Total contributions vs. total growth
The stacked bar breaks your projected balance into two pieces: money you put in (contributions, including employer match and starting balance), and money the market added (growth). Over long time horizons, growth typically dominates. At 6% for 30 years, a dollar invested today becomes roughly $5.74, meaning growth accounts for about 83% of the ending value.
This ratio is why starting early matters more than saving more later. Ten years of compounding at the beginning is worth far more than ten years of compounding at the end.
Employer match value
The difference between your projected balance with the employer match and the projected balance without it. This is the compounded value of every dollar your employer contributed. If your employer puts in $2,000 per year for 25 years at 6%, the compounded value of that match alone is over $109,000. That's the number you'd be leaving behind by not capturing the match.
Frequently asked questions
Does this calculator account for inflation?
No. All figures are in nominal dollars, not inflation-adjusted. A projected balance of $800,000 in 25 years will have less purchasing power than $800,000 today. To get a rough inflation-adjusted estimate, use a lower return rate.
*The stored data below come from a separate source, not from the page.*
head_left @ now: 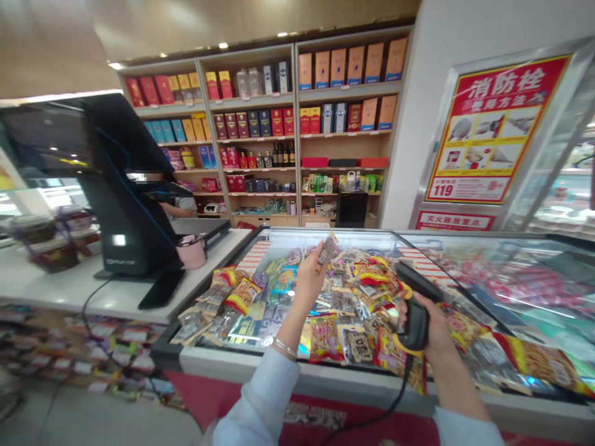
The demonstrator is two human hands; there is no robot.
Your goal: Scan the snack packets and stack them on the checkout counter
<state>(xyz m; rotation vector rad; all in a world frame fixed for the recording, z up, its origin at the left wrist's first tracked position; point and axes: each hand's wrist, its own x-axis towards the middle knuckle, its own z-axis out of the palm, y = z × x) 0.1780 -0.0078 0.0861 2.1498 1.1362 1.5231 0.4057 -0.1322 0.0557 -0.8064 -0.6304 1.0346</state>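
Note:
My left hand [312, 272] is closed on a small silvery snack packet [327, 249], raised above the glass top of the freezer. To the right, my right hand [430, 322] grips a black and yellow barcode scanner [415, 325] by its handle, its head angled up to the left and its cable hanging down over the front edge. Under and around both hands lie several snack packets, among them a red and yellow bag [324, 337] and a grey packet with a dark label [357, 344]. More packets [244, 295] are spread at the left of the glass.
At left, a white counter [204, 288] bears a black checkout screen [127, 198], a phone [162, 289] and a pink cup [191, 251]. Behind it a person's arm [174, 210] shows. Shelves of boxes [328, 162] stand beyond the freezer, whose front rim [223, 364] runs nearest me.

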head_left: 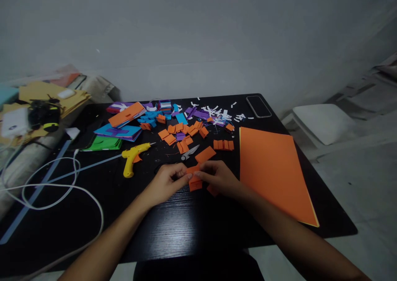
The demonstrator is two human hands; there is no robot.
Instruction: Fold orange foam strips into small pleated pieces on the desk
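Observation:
Near the front middle of the black table, my left hand [170,181] and my right hand [219,176] pinch a small folded piece of orange paper [195,183] between them. The left fingers close on its left edge, the right ones on its upper right. Another orange piece [212,190] lies partly hidden under my right hand. Just beyond my hands rests a flat orange rectangle of paper [205,154]. Scissors [190,153] lie past it with blades pointing up and right; their handles are mostly hidden behind my left hand.
A yellow glue gun [134,159] lies left of my hands. Behind are folded orange pieces [180,133], white scraps [221,114] and stacked coloured paper [118,132]. Large orange sheets [273,169] lie at right, a phone [258,106] at back right. A white cable [93,198] loops at left.

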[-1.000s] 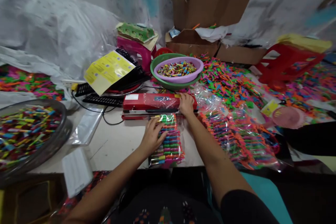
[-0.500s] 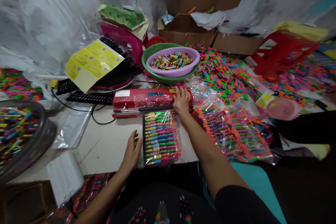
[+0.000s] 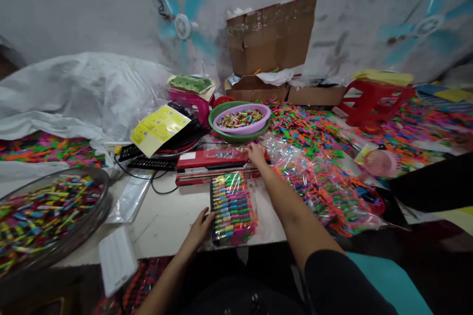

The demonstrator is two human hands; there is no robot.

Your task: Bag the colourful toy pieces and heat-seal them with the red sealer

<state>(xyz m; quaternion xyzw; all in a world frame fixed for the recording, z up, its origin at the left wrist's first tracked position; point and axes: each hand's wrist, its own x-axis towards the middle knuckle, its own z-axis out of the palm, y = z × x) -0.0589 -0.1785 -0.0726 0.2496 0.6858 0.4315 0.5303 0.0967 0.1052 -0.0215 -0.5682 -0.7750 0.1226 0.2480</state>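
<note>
A clear bag of colourful sticks [image 3: 233, 209] lies on the white table, its top edge against the red sealing machine [image 3: 210, 160]. My left hand [image 3: 201, 224] is beside the dark left edge of the bag, its fingers apart and fingertips near that edge. My right hand [image 3: 256, 153] rests on the right end of the red machine, its fingers bent over the top; whether they grip anything is hard to make out. More filled bags [image 3: 325, 192] are piled to the right of my right forearm.
A lilac basin [image 3: 242, 119] of small pieces sits in a green one behind the machine. At left are a large tub [image 3: 105, 192], a white block [image 3: 117, 260] and cables. Loose colourful pieces [image 3: 306, 125] and a red stool [image 3: 375, 103] are at back right.
The view has tilted up, showing more wall and two fans. The machine's front bar has lifted, leaving a wider gap. Both hands stay near the same places.
</note>
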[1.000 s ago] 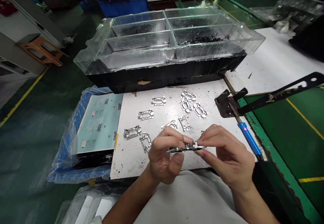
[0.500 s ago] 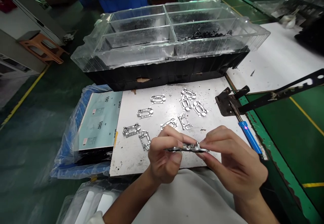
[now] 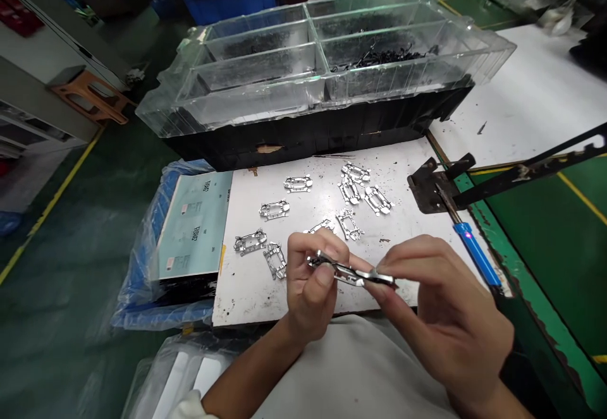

If you expect 6% nominal returns and 2.5% inflation, entering 3.5% in the return field gives you a projection in today's dollars.
Does the calculator account for investment fees?
No. Expense ratios and administrative fees reduce your net return and aren't modeled here. A 403(b) plan with a 1% annual fee effectively cuts your return by 1 percentage point. If your plan's average expense ratio is 0.8%, subtract that from your expected return before entering it. Low-cost index funds in a 403(b) typically have expense ratios under 0.1%.
What if my contribution changes over time?
The calculator assumes you contribute the same amount every year for the full projection period. If you plan to increase contributions over time, one approach is to use your average expected annual contribution rather than your current one. If you're planning a specific ramp, running the calculation in two segments can give a more accurate result.
Why does the 15-year rule add $3,000/yr for the entire projection period?
The calculator doesn't know how many years of the 15-year rule you've already used, or whether you'll remain eligible for the full projection period. It adds $3,000 for every year you specify. If you've already used 3 years of the rule, you have at most 2 years left before hitting the $15,000 lifetime cap. Adjust your contribution input to reflect that.
Can I use this for a 403(b) Roth account?
The projection math is the same whether your contributions go into a traditional pre-tax 403(b) or a Roth 403(b). The difference is when you pay taxes: pre-tax now and taxable on withdrawal, or post-tax now and tax-free on withdrawal. This calculator doesn't model tax impact. For Roth comparisons, a tax advisor can run the after-tax numbers for both options based on your current and expected future tax rates.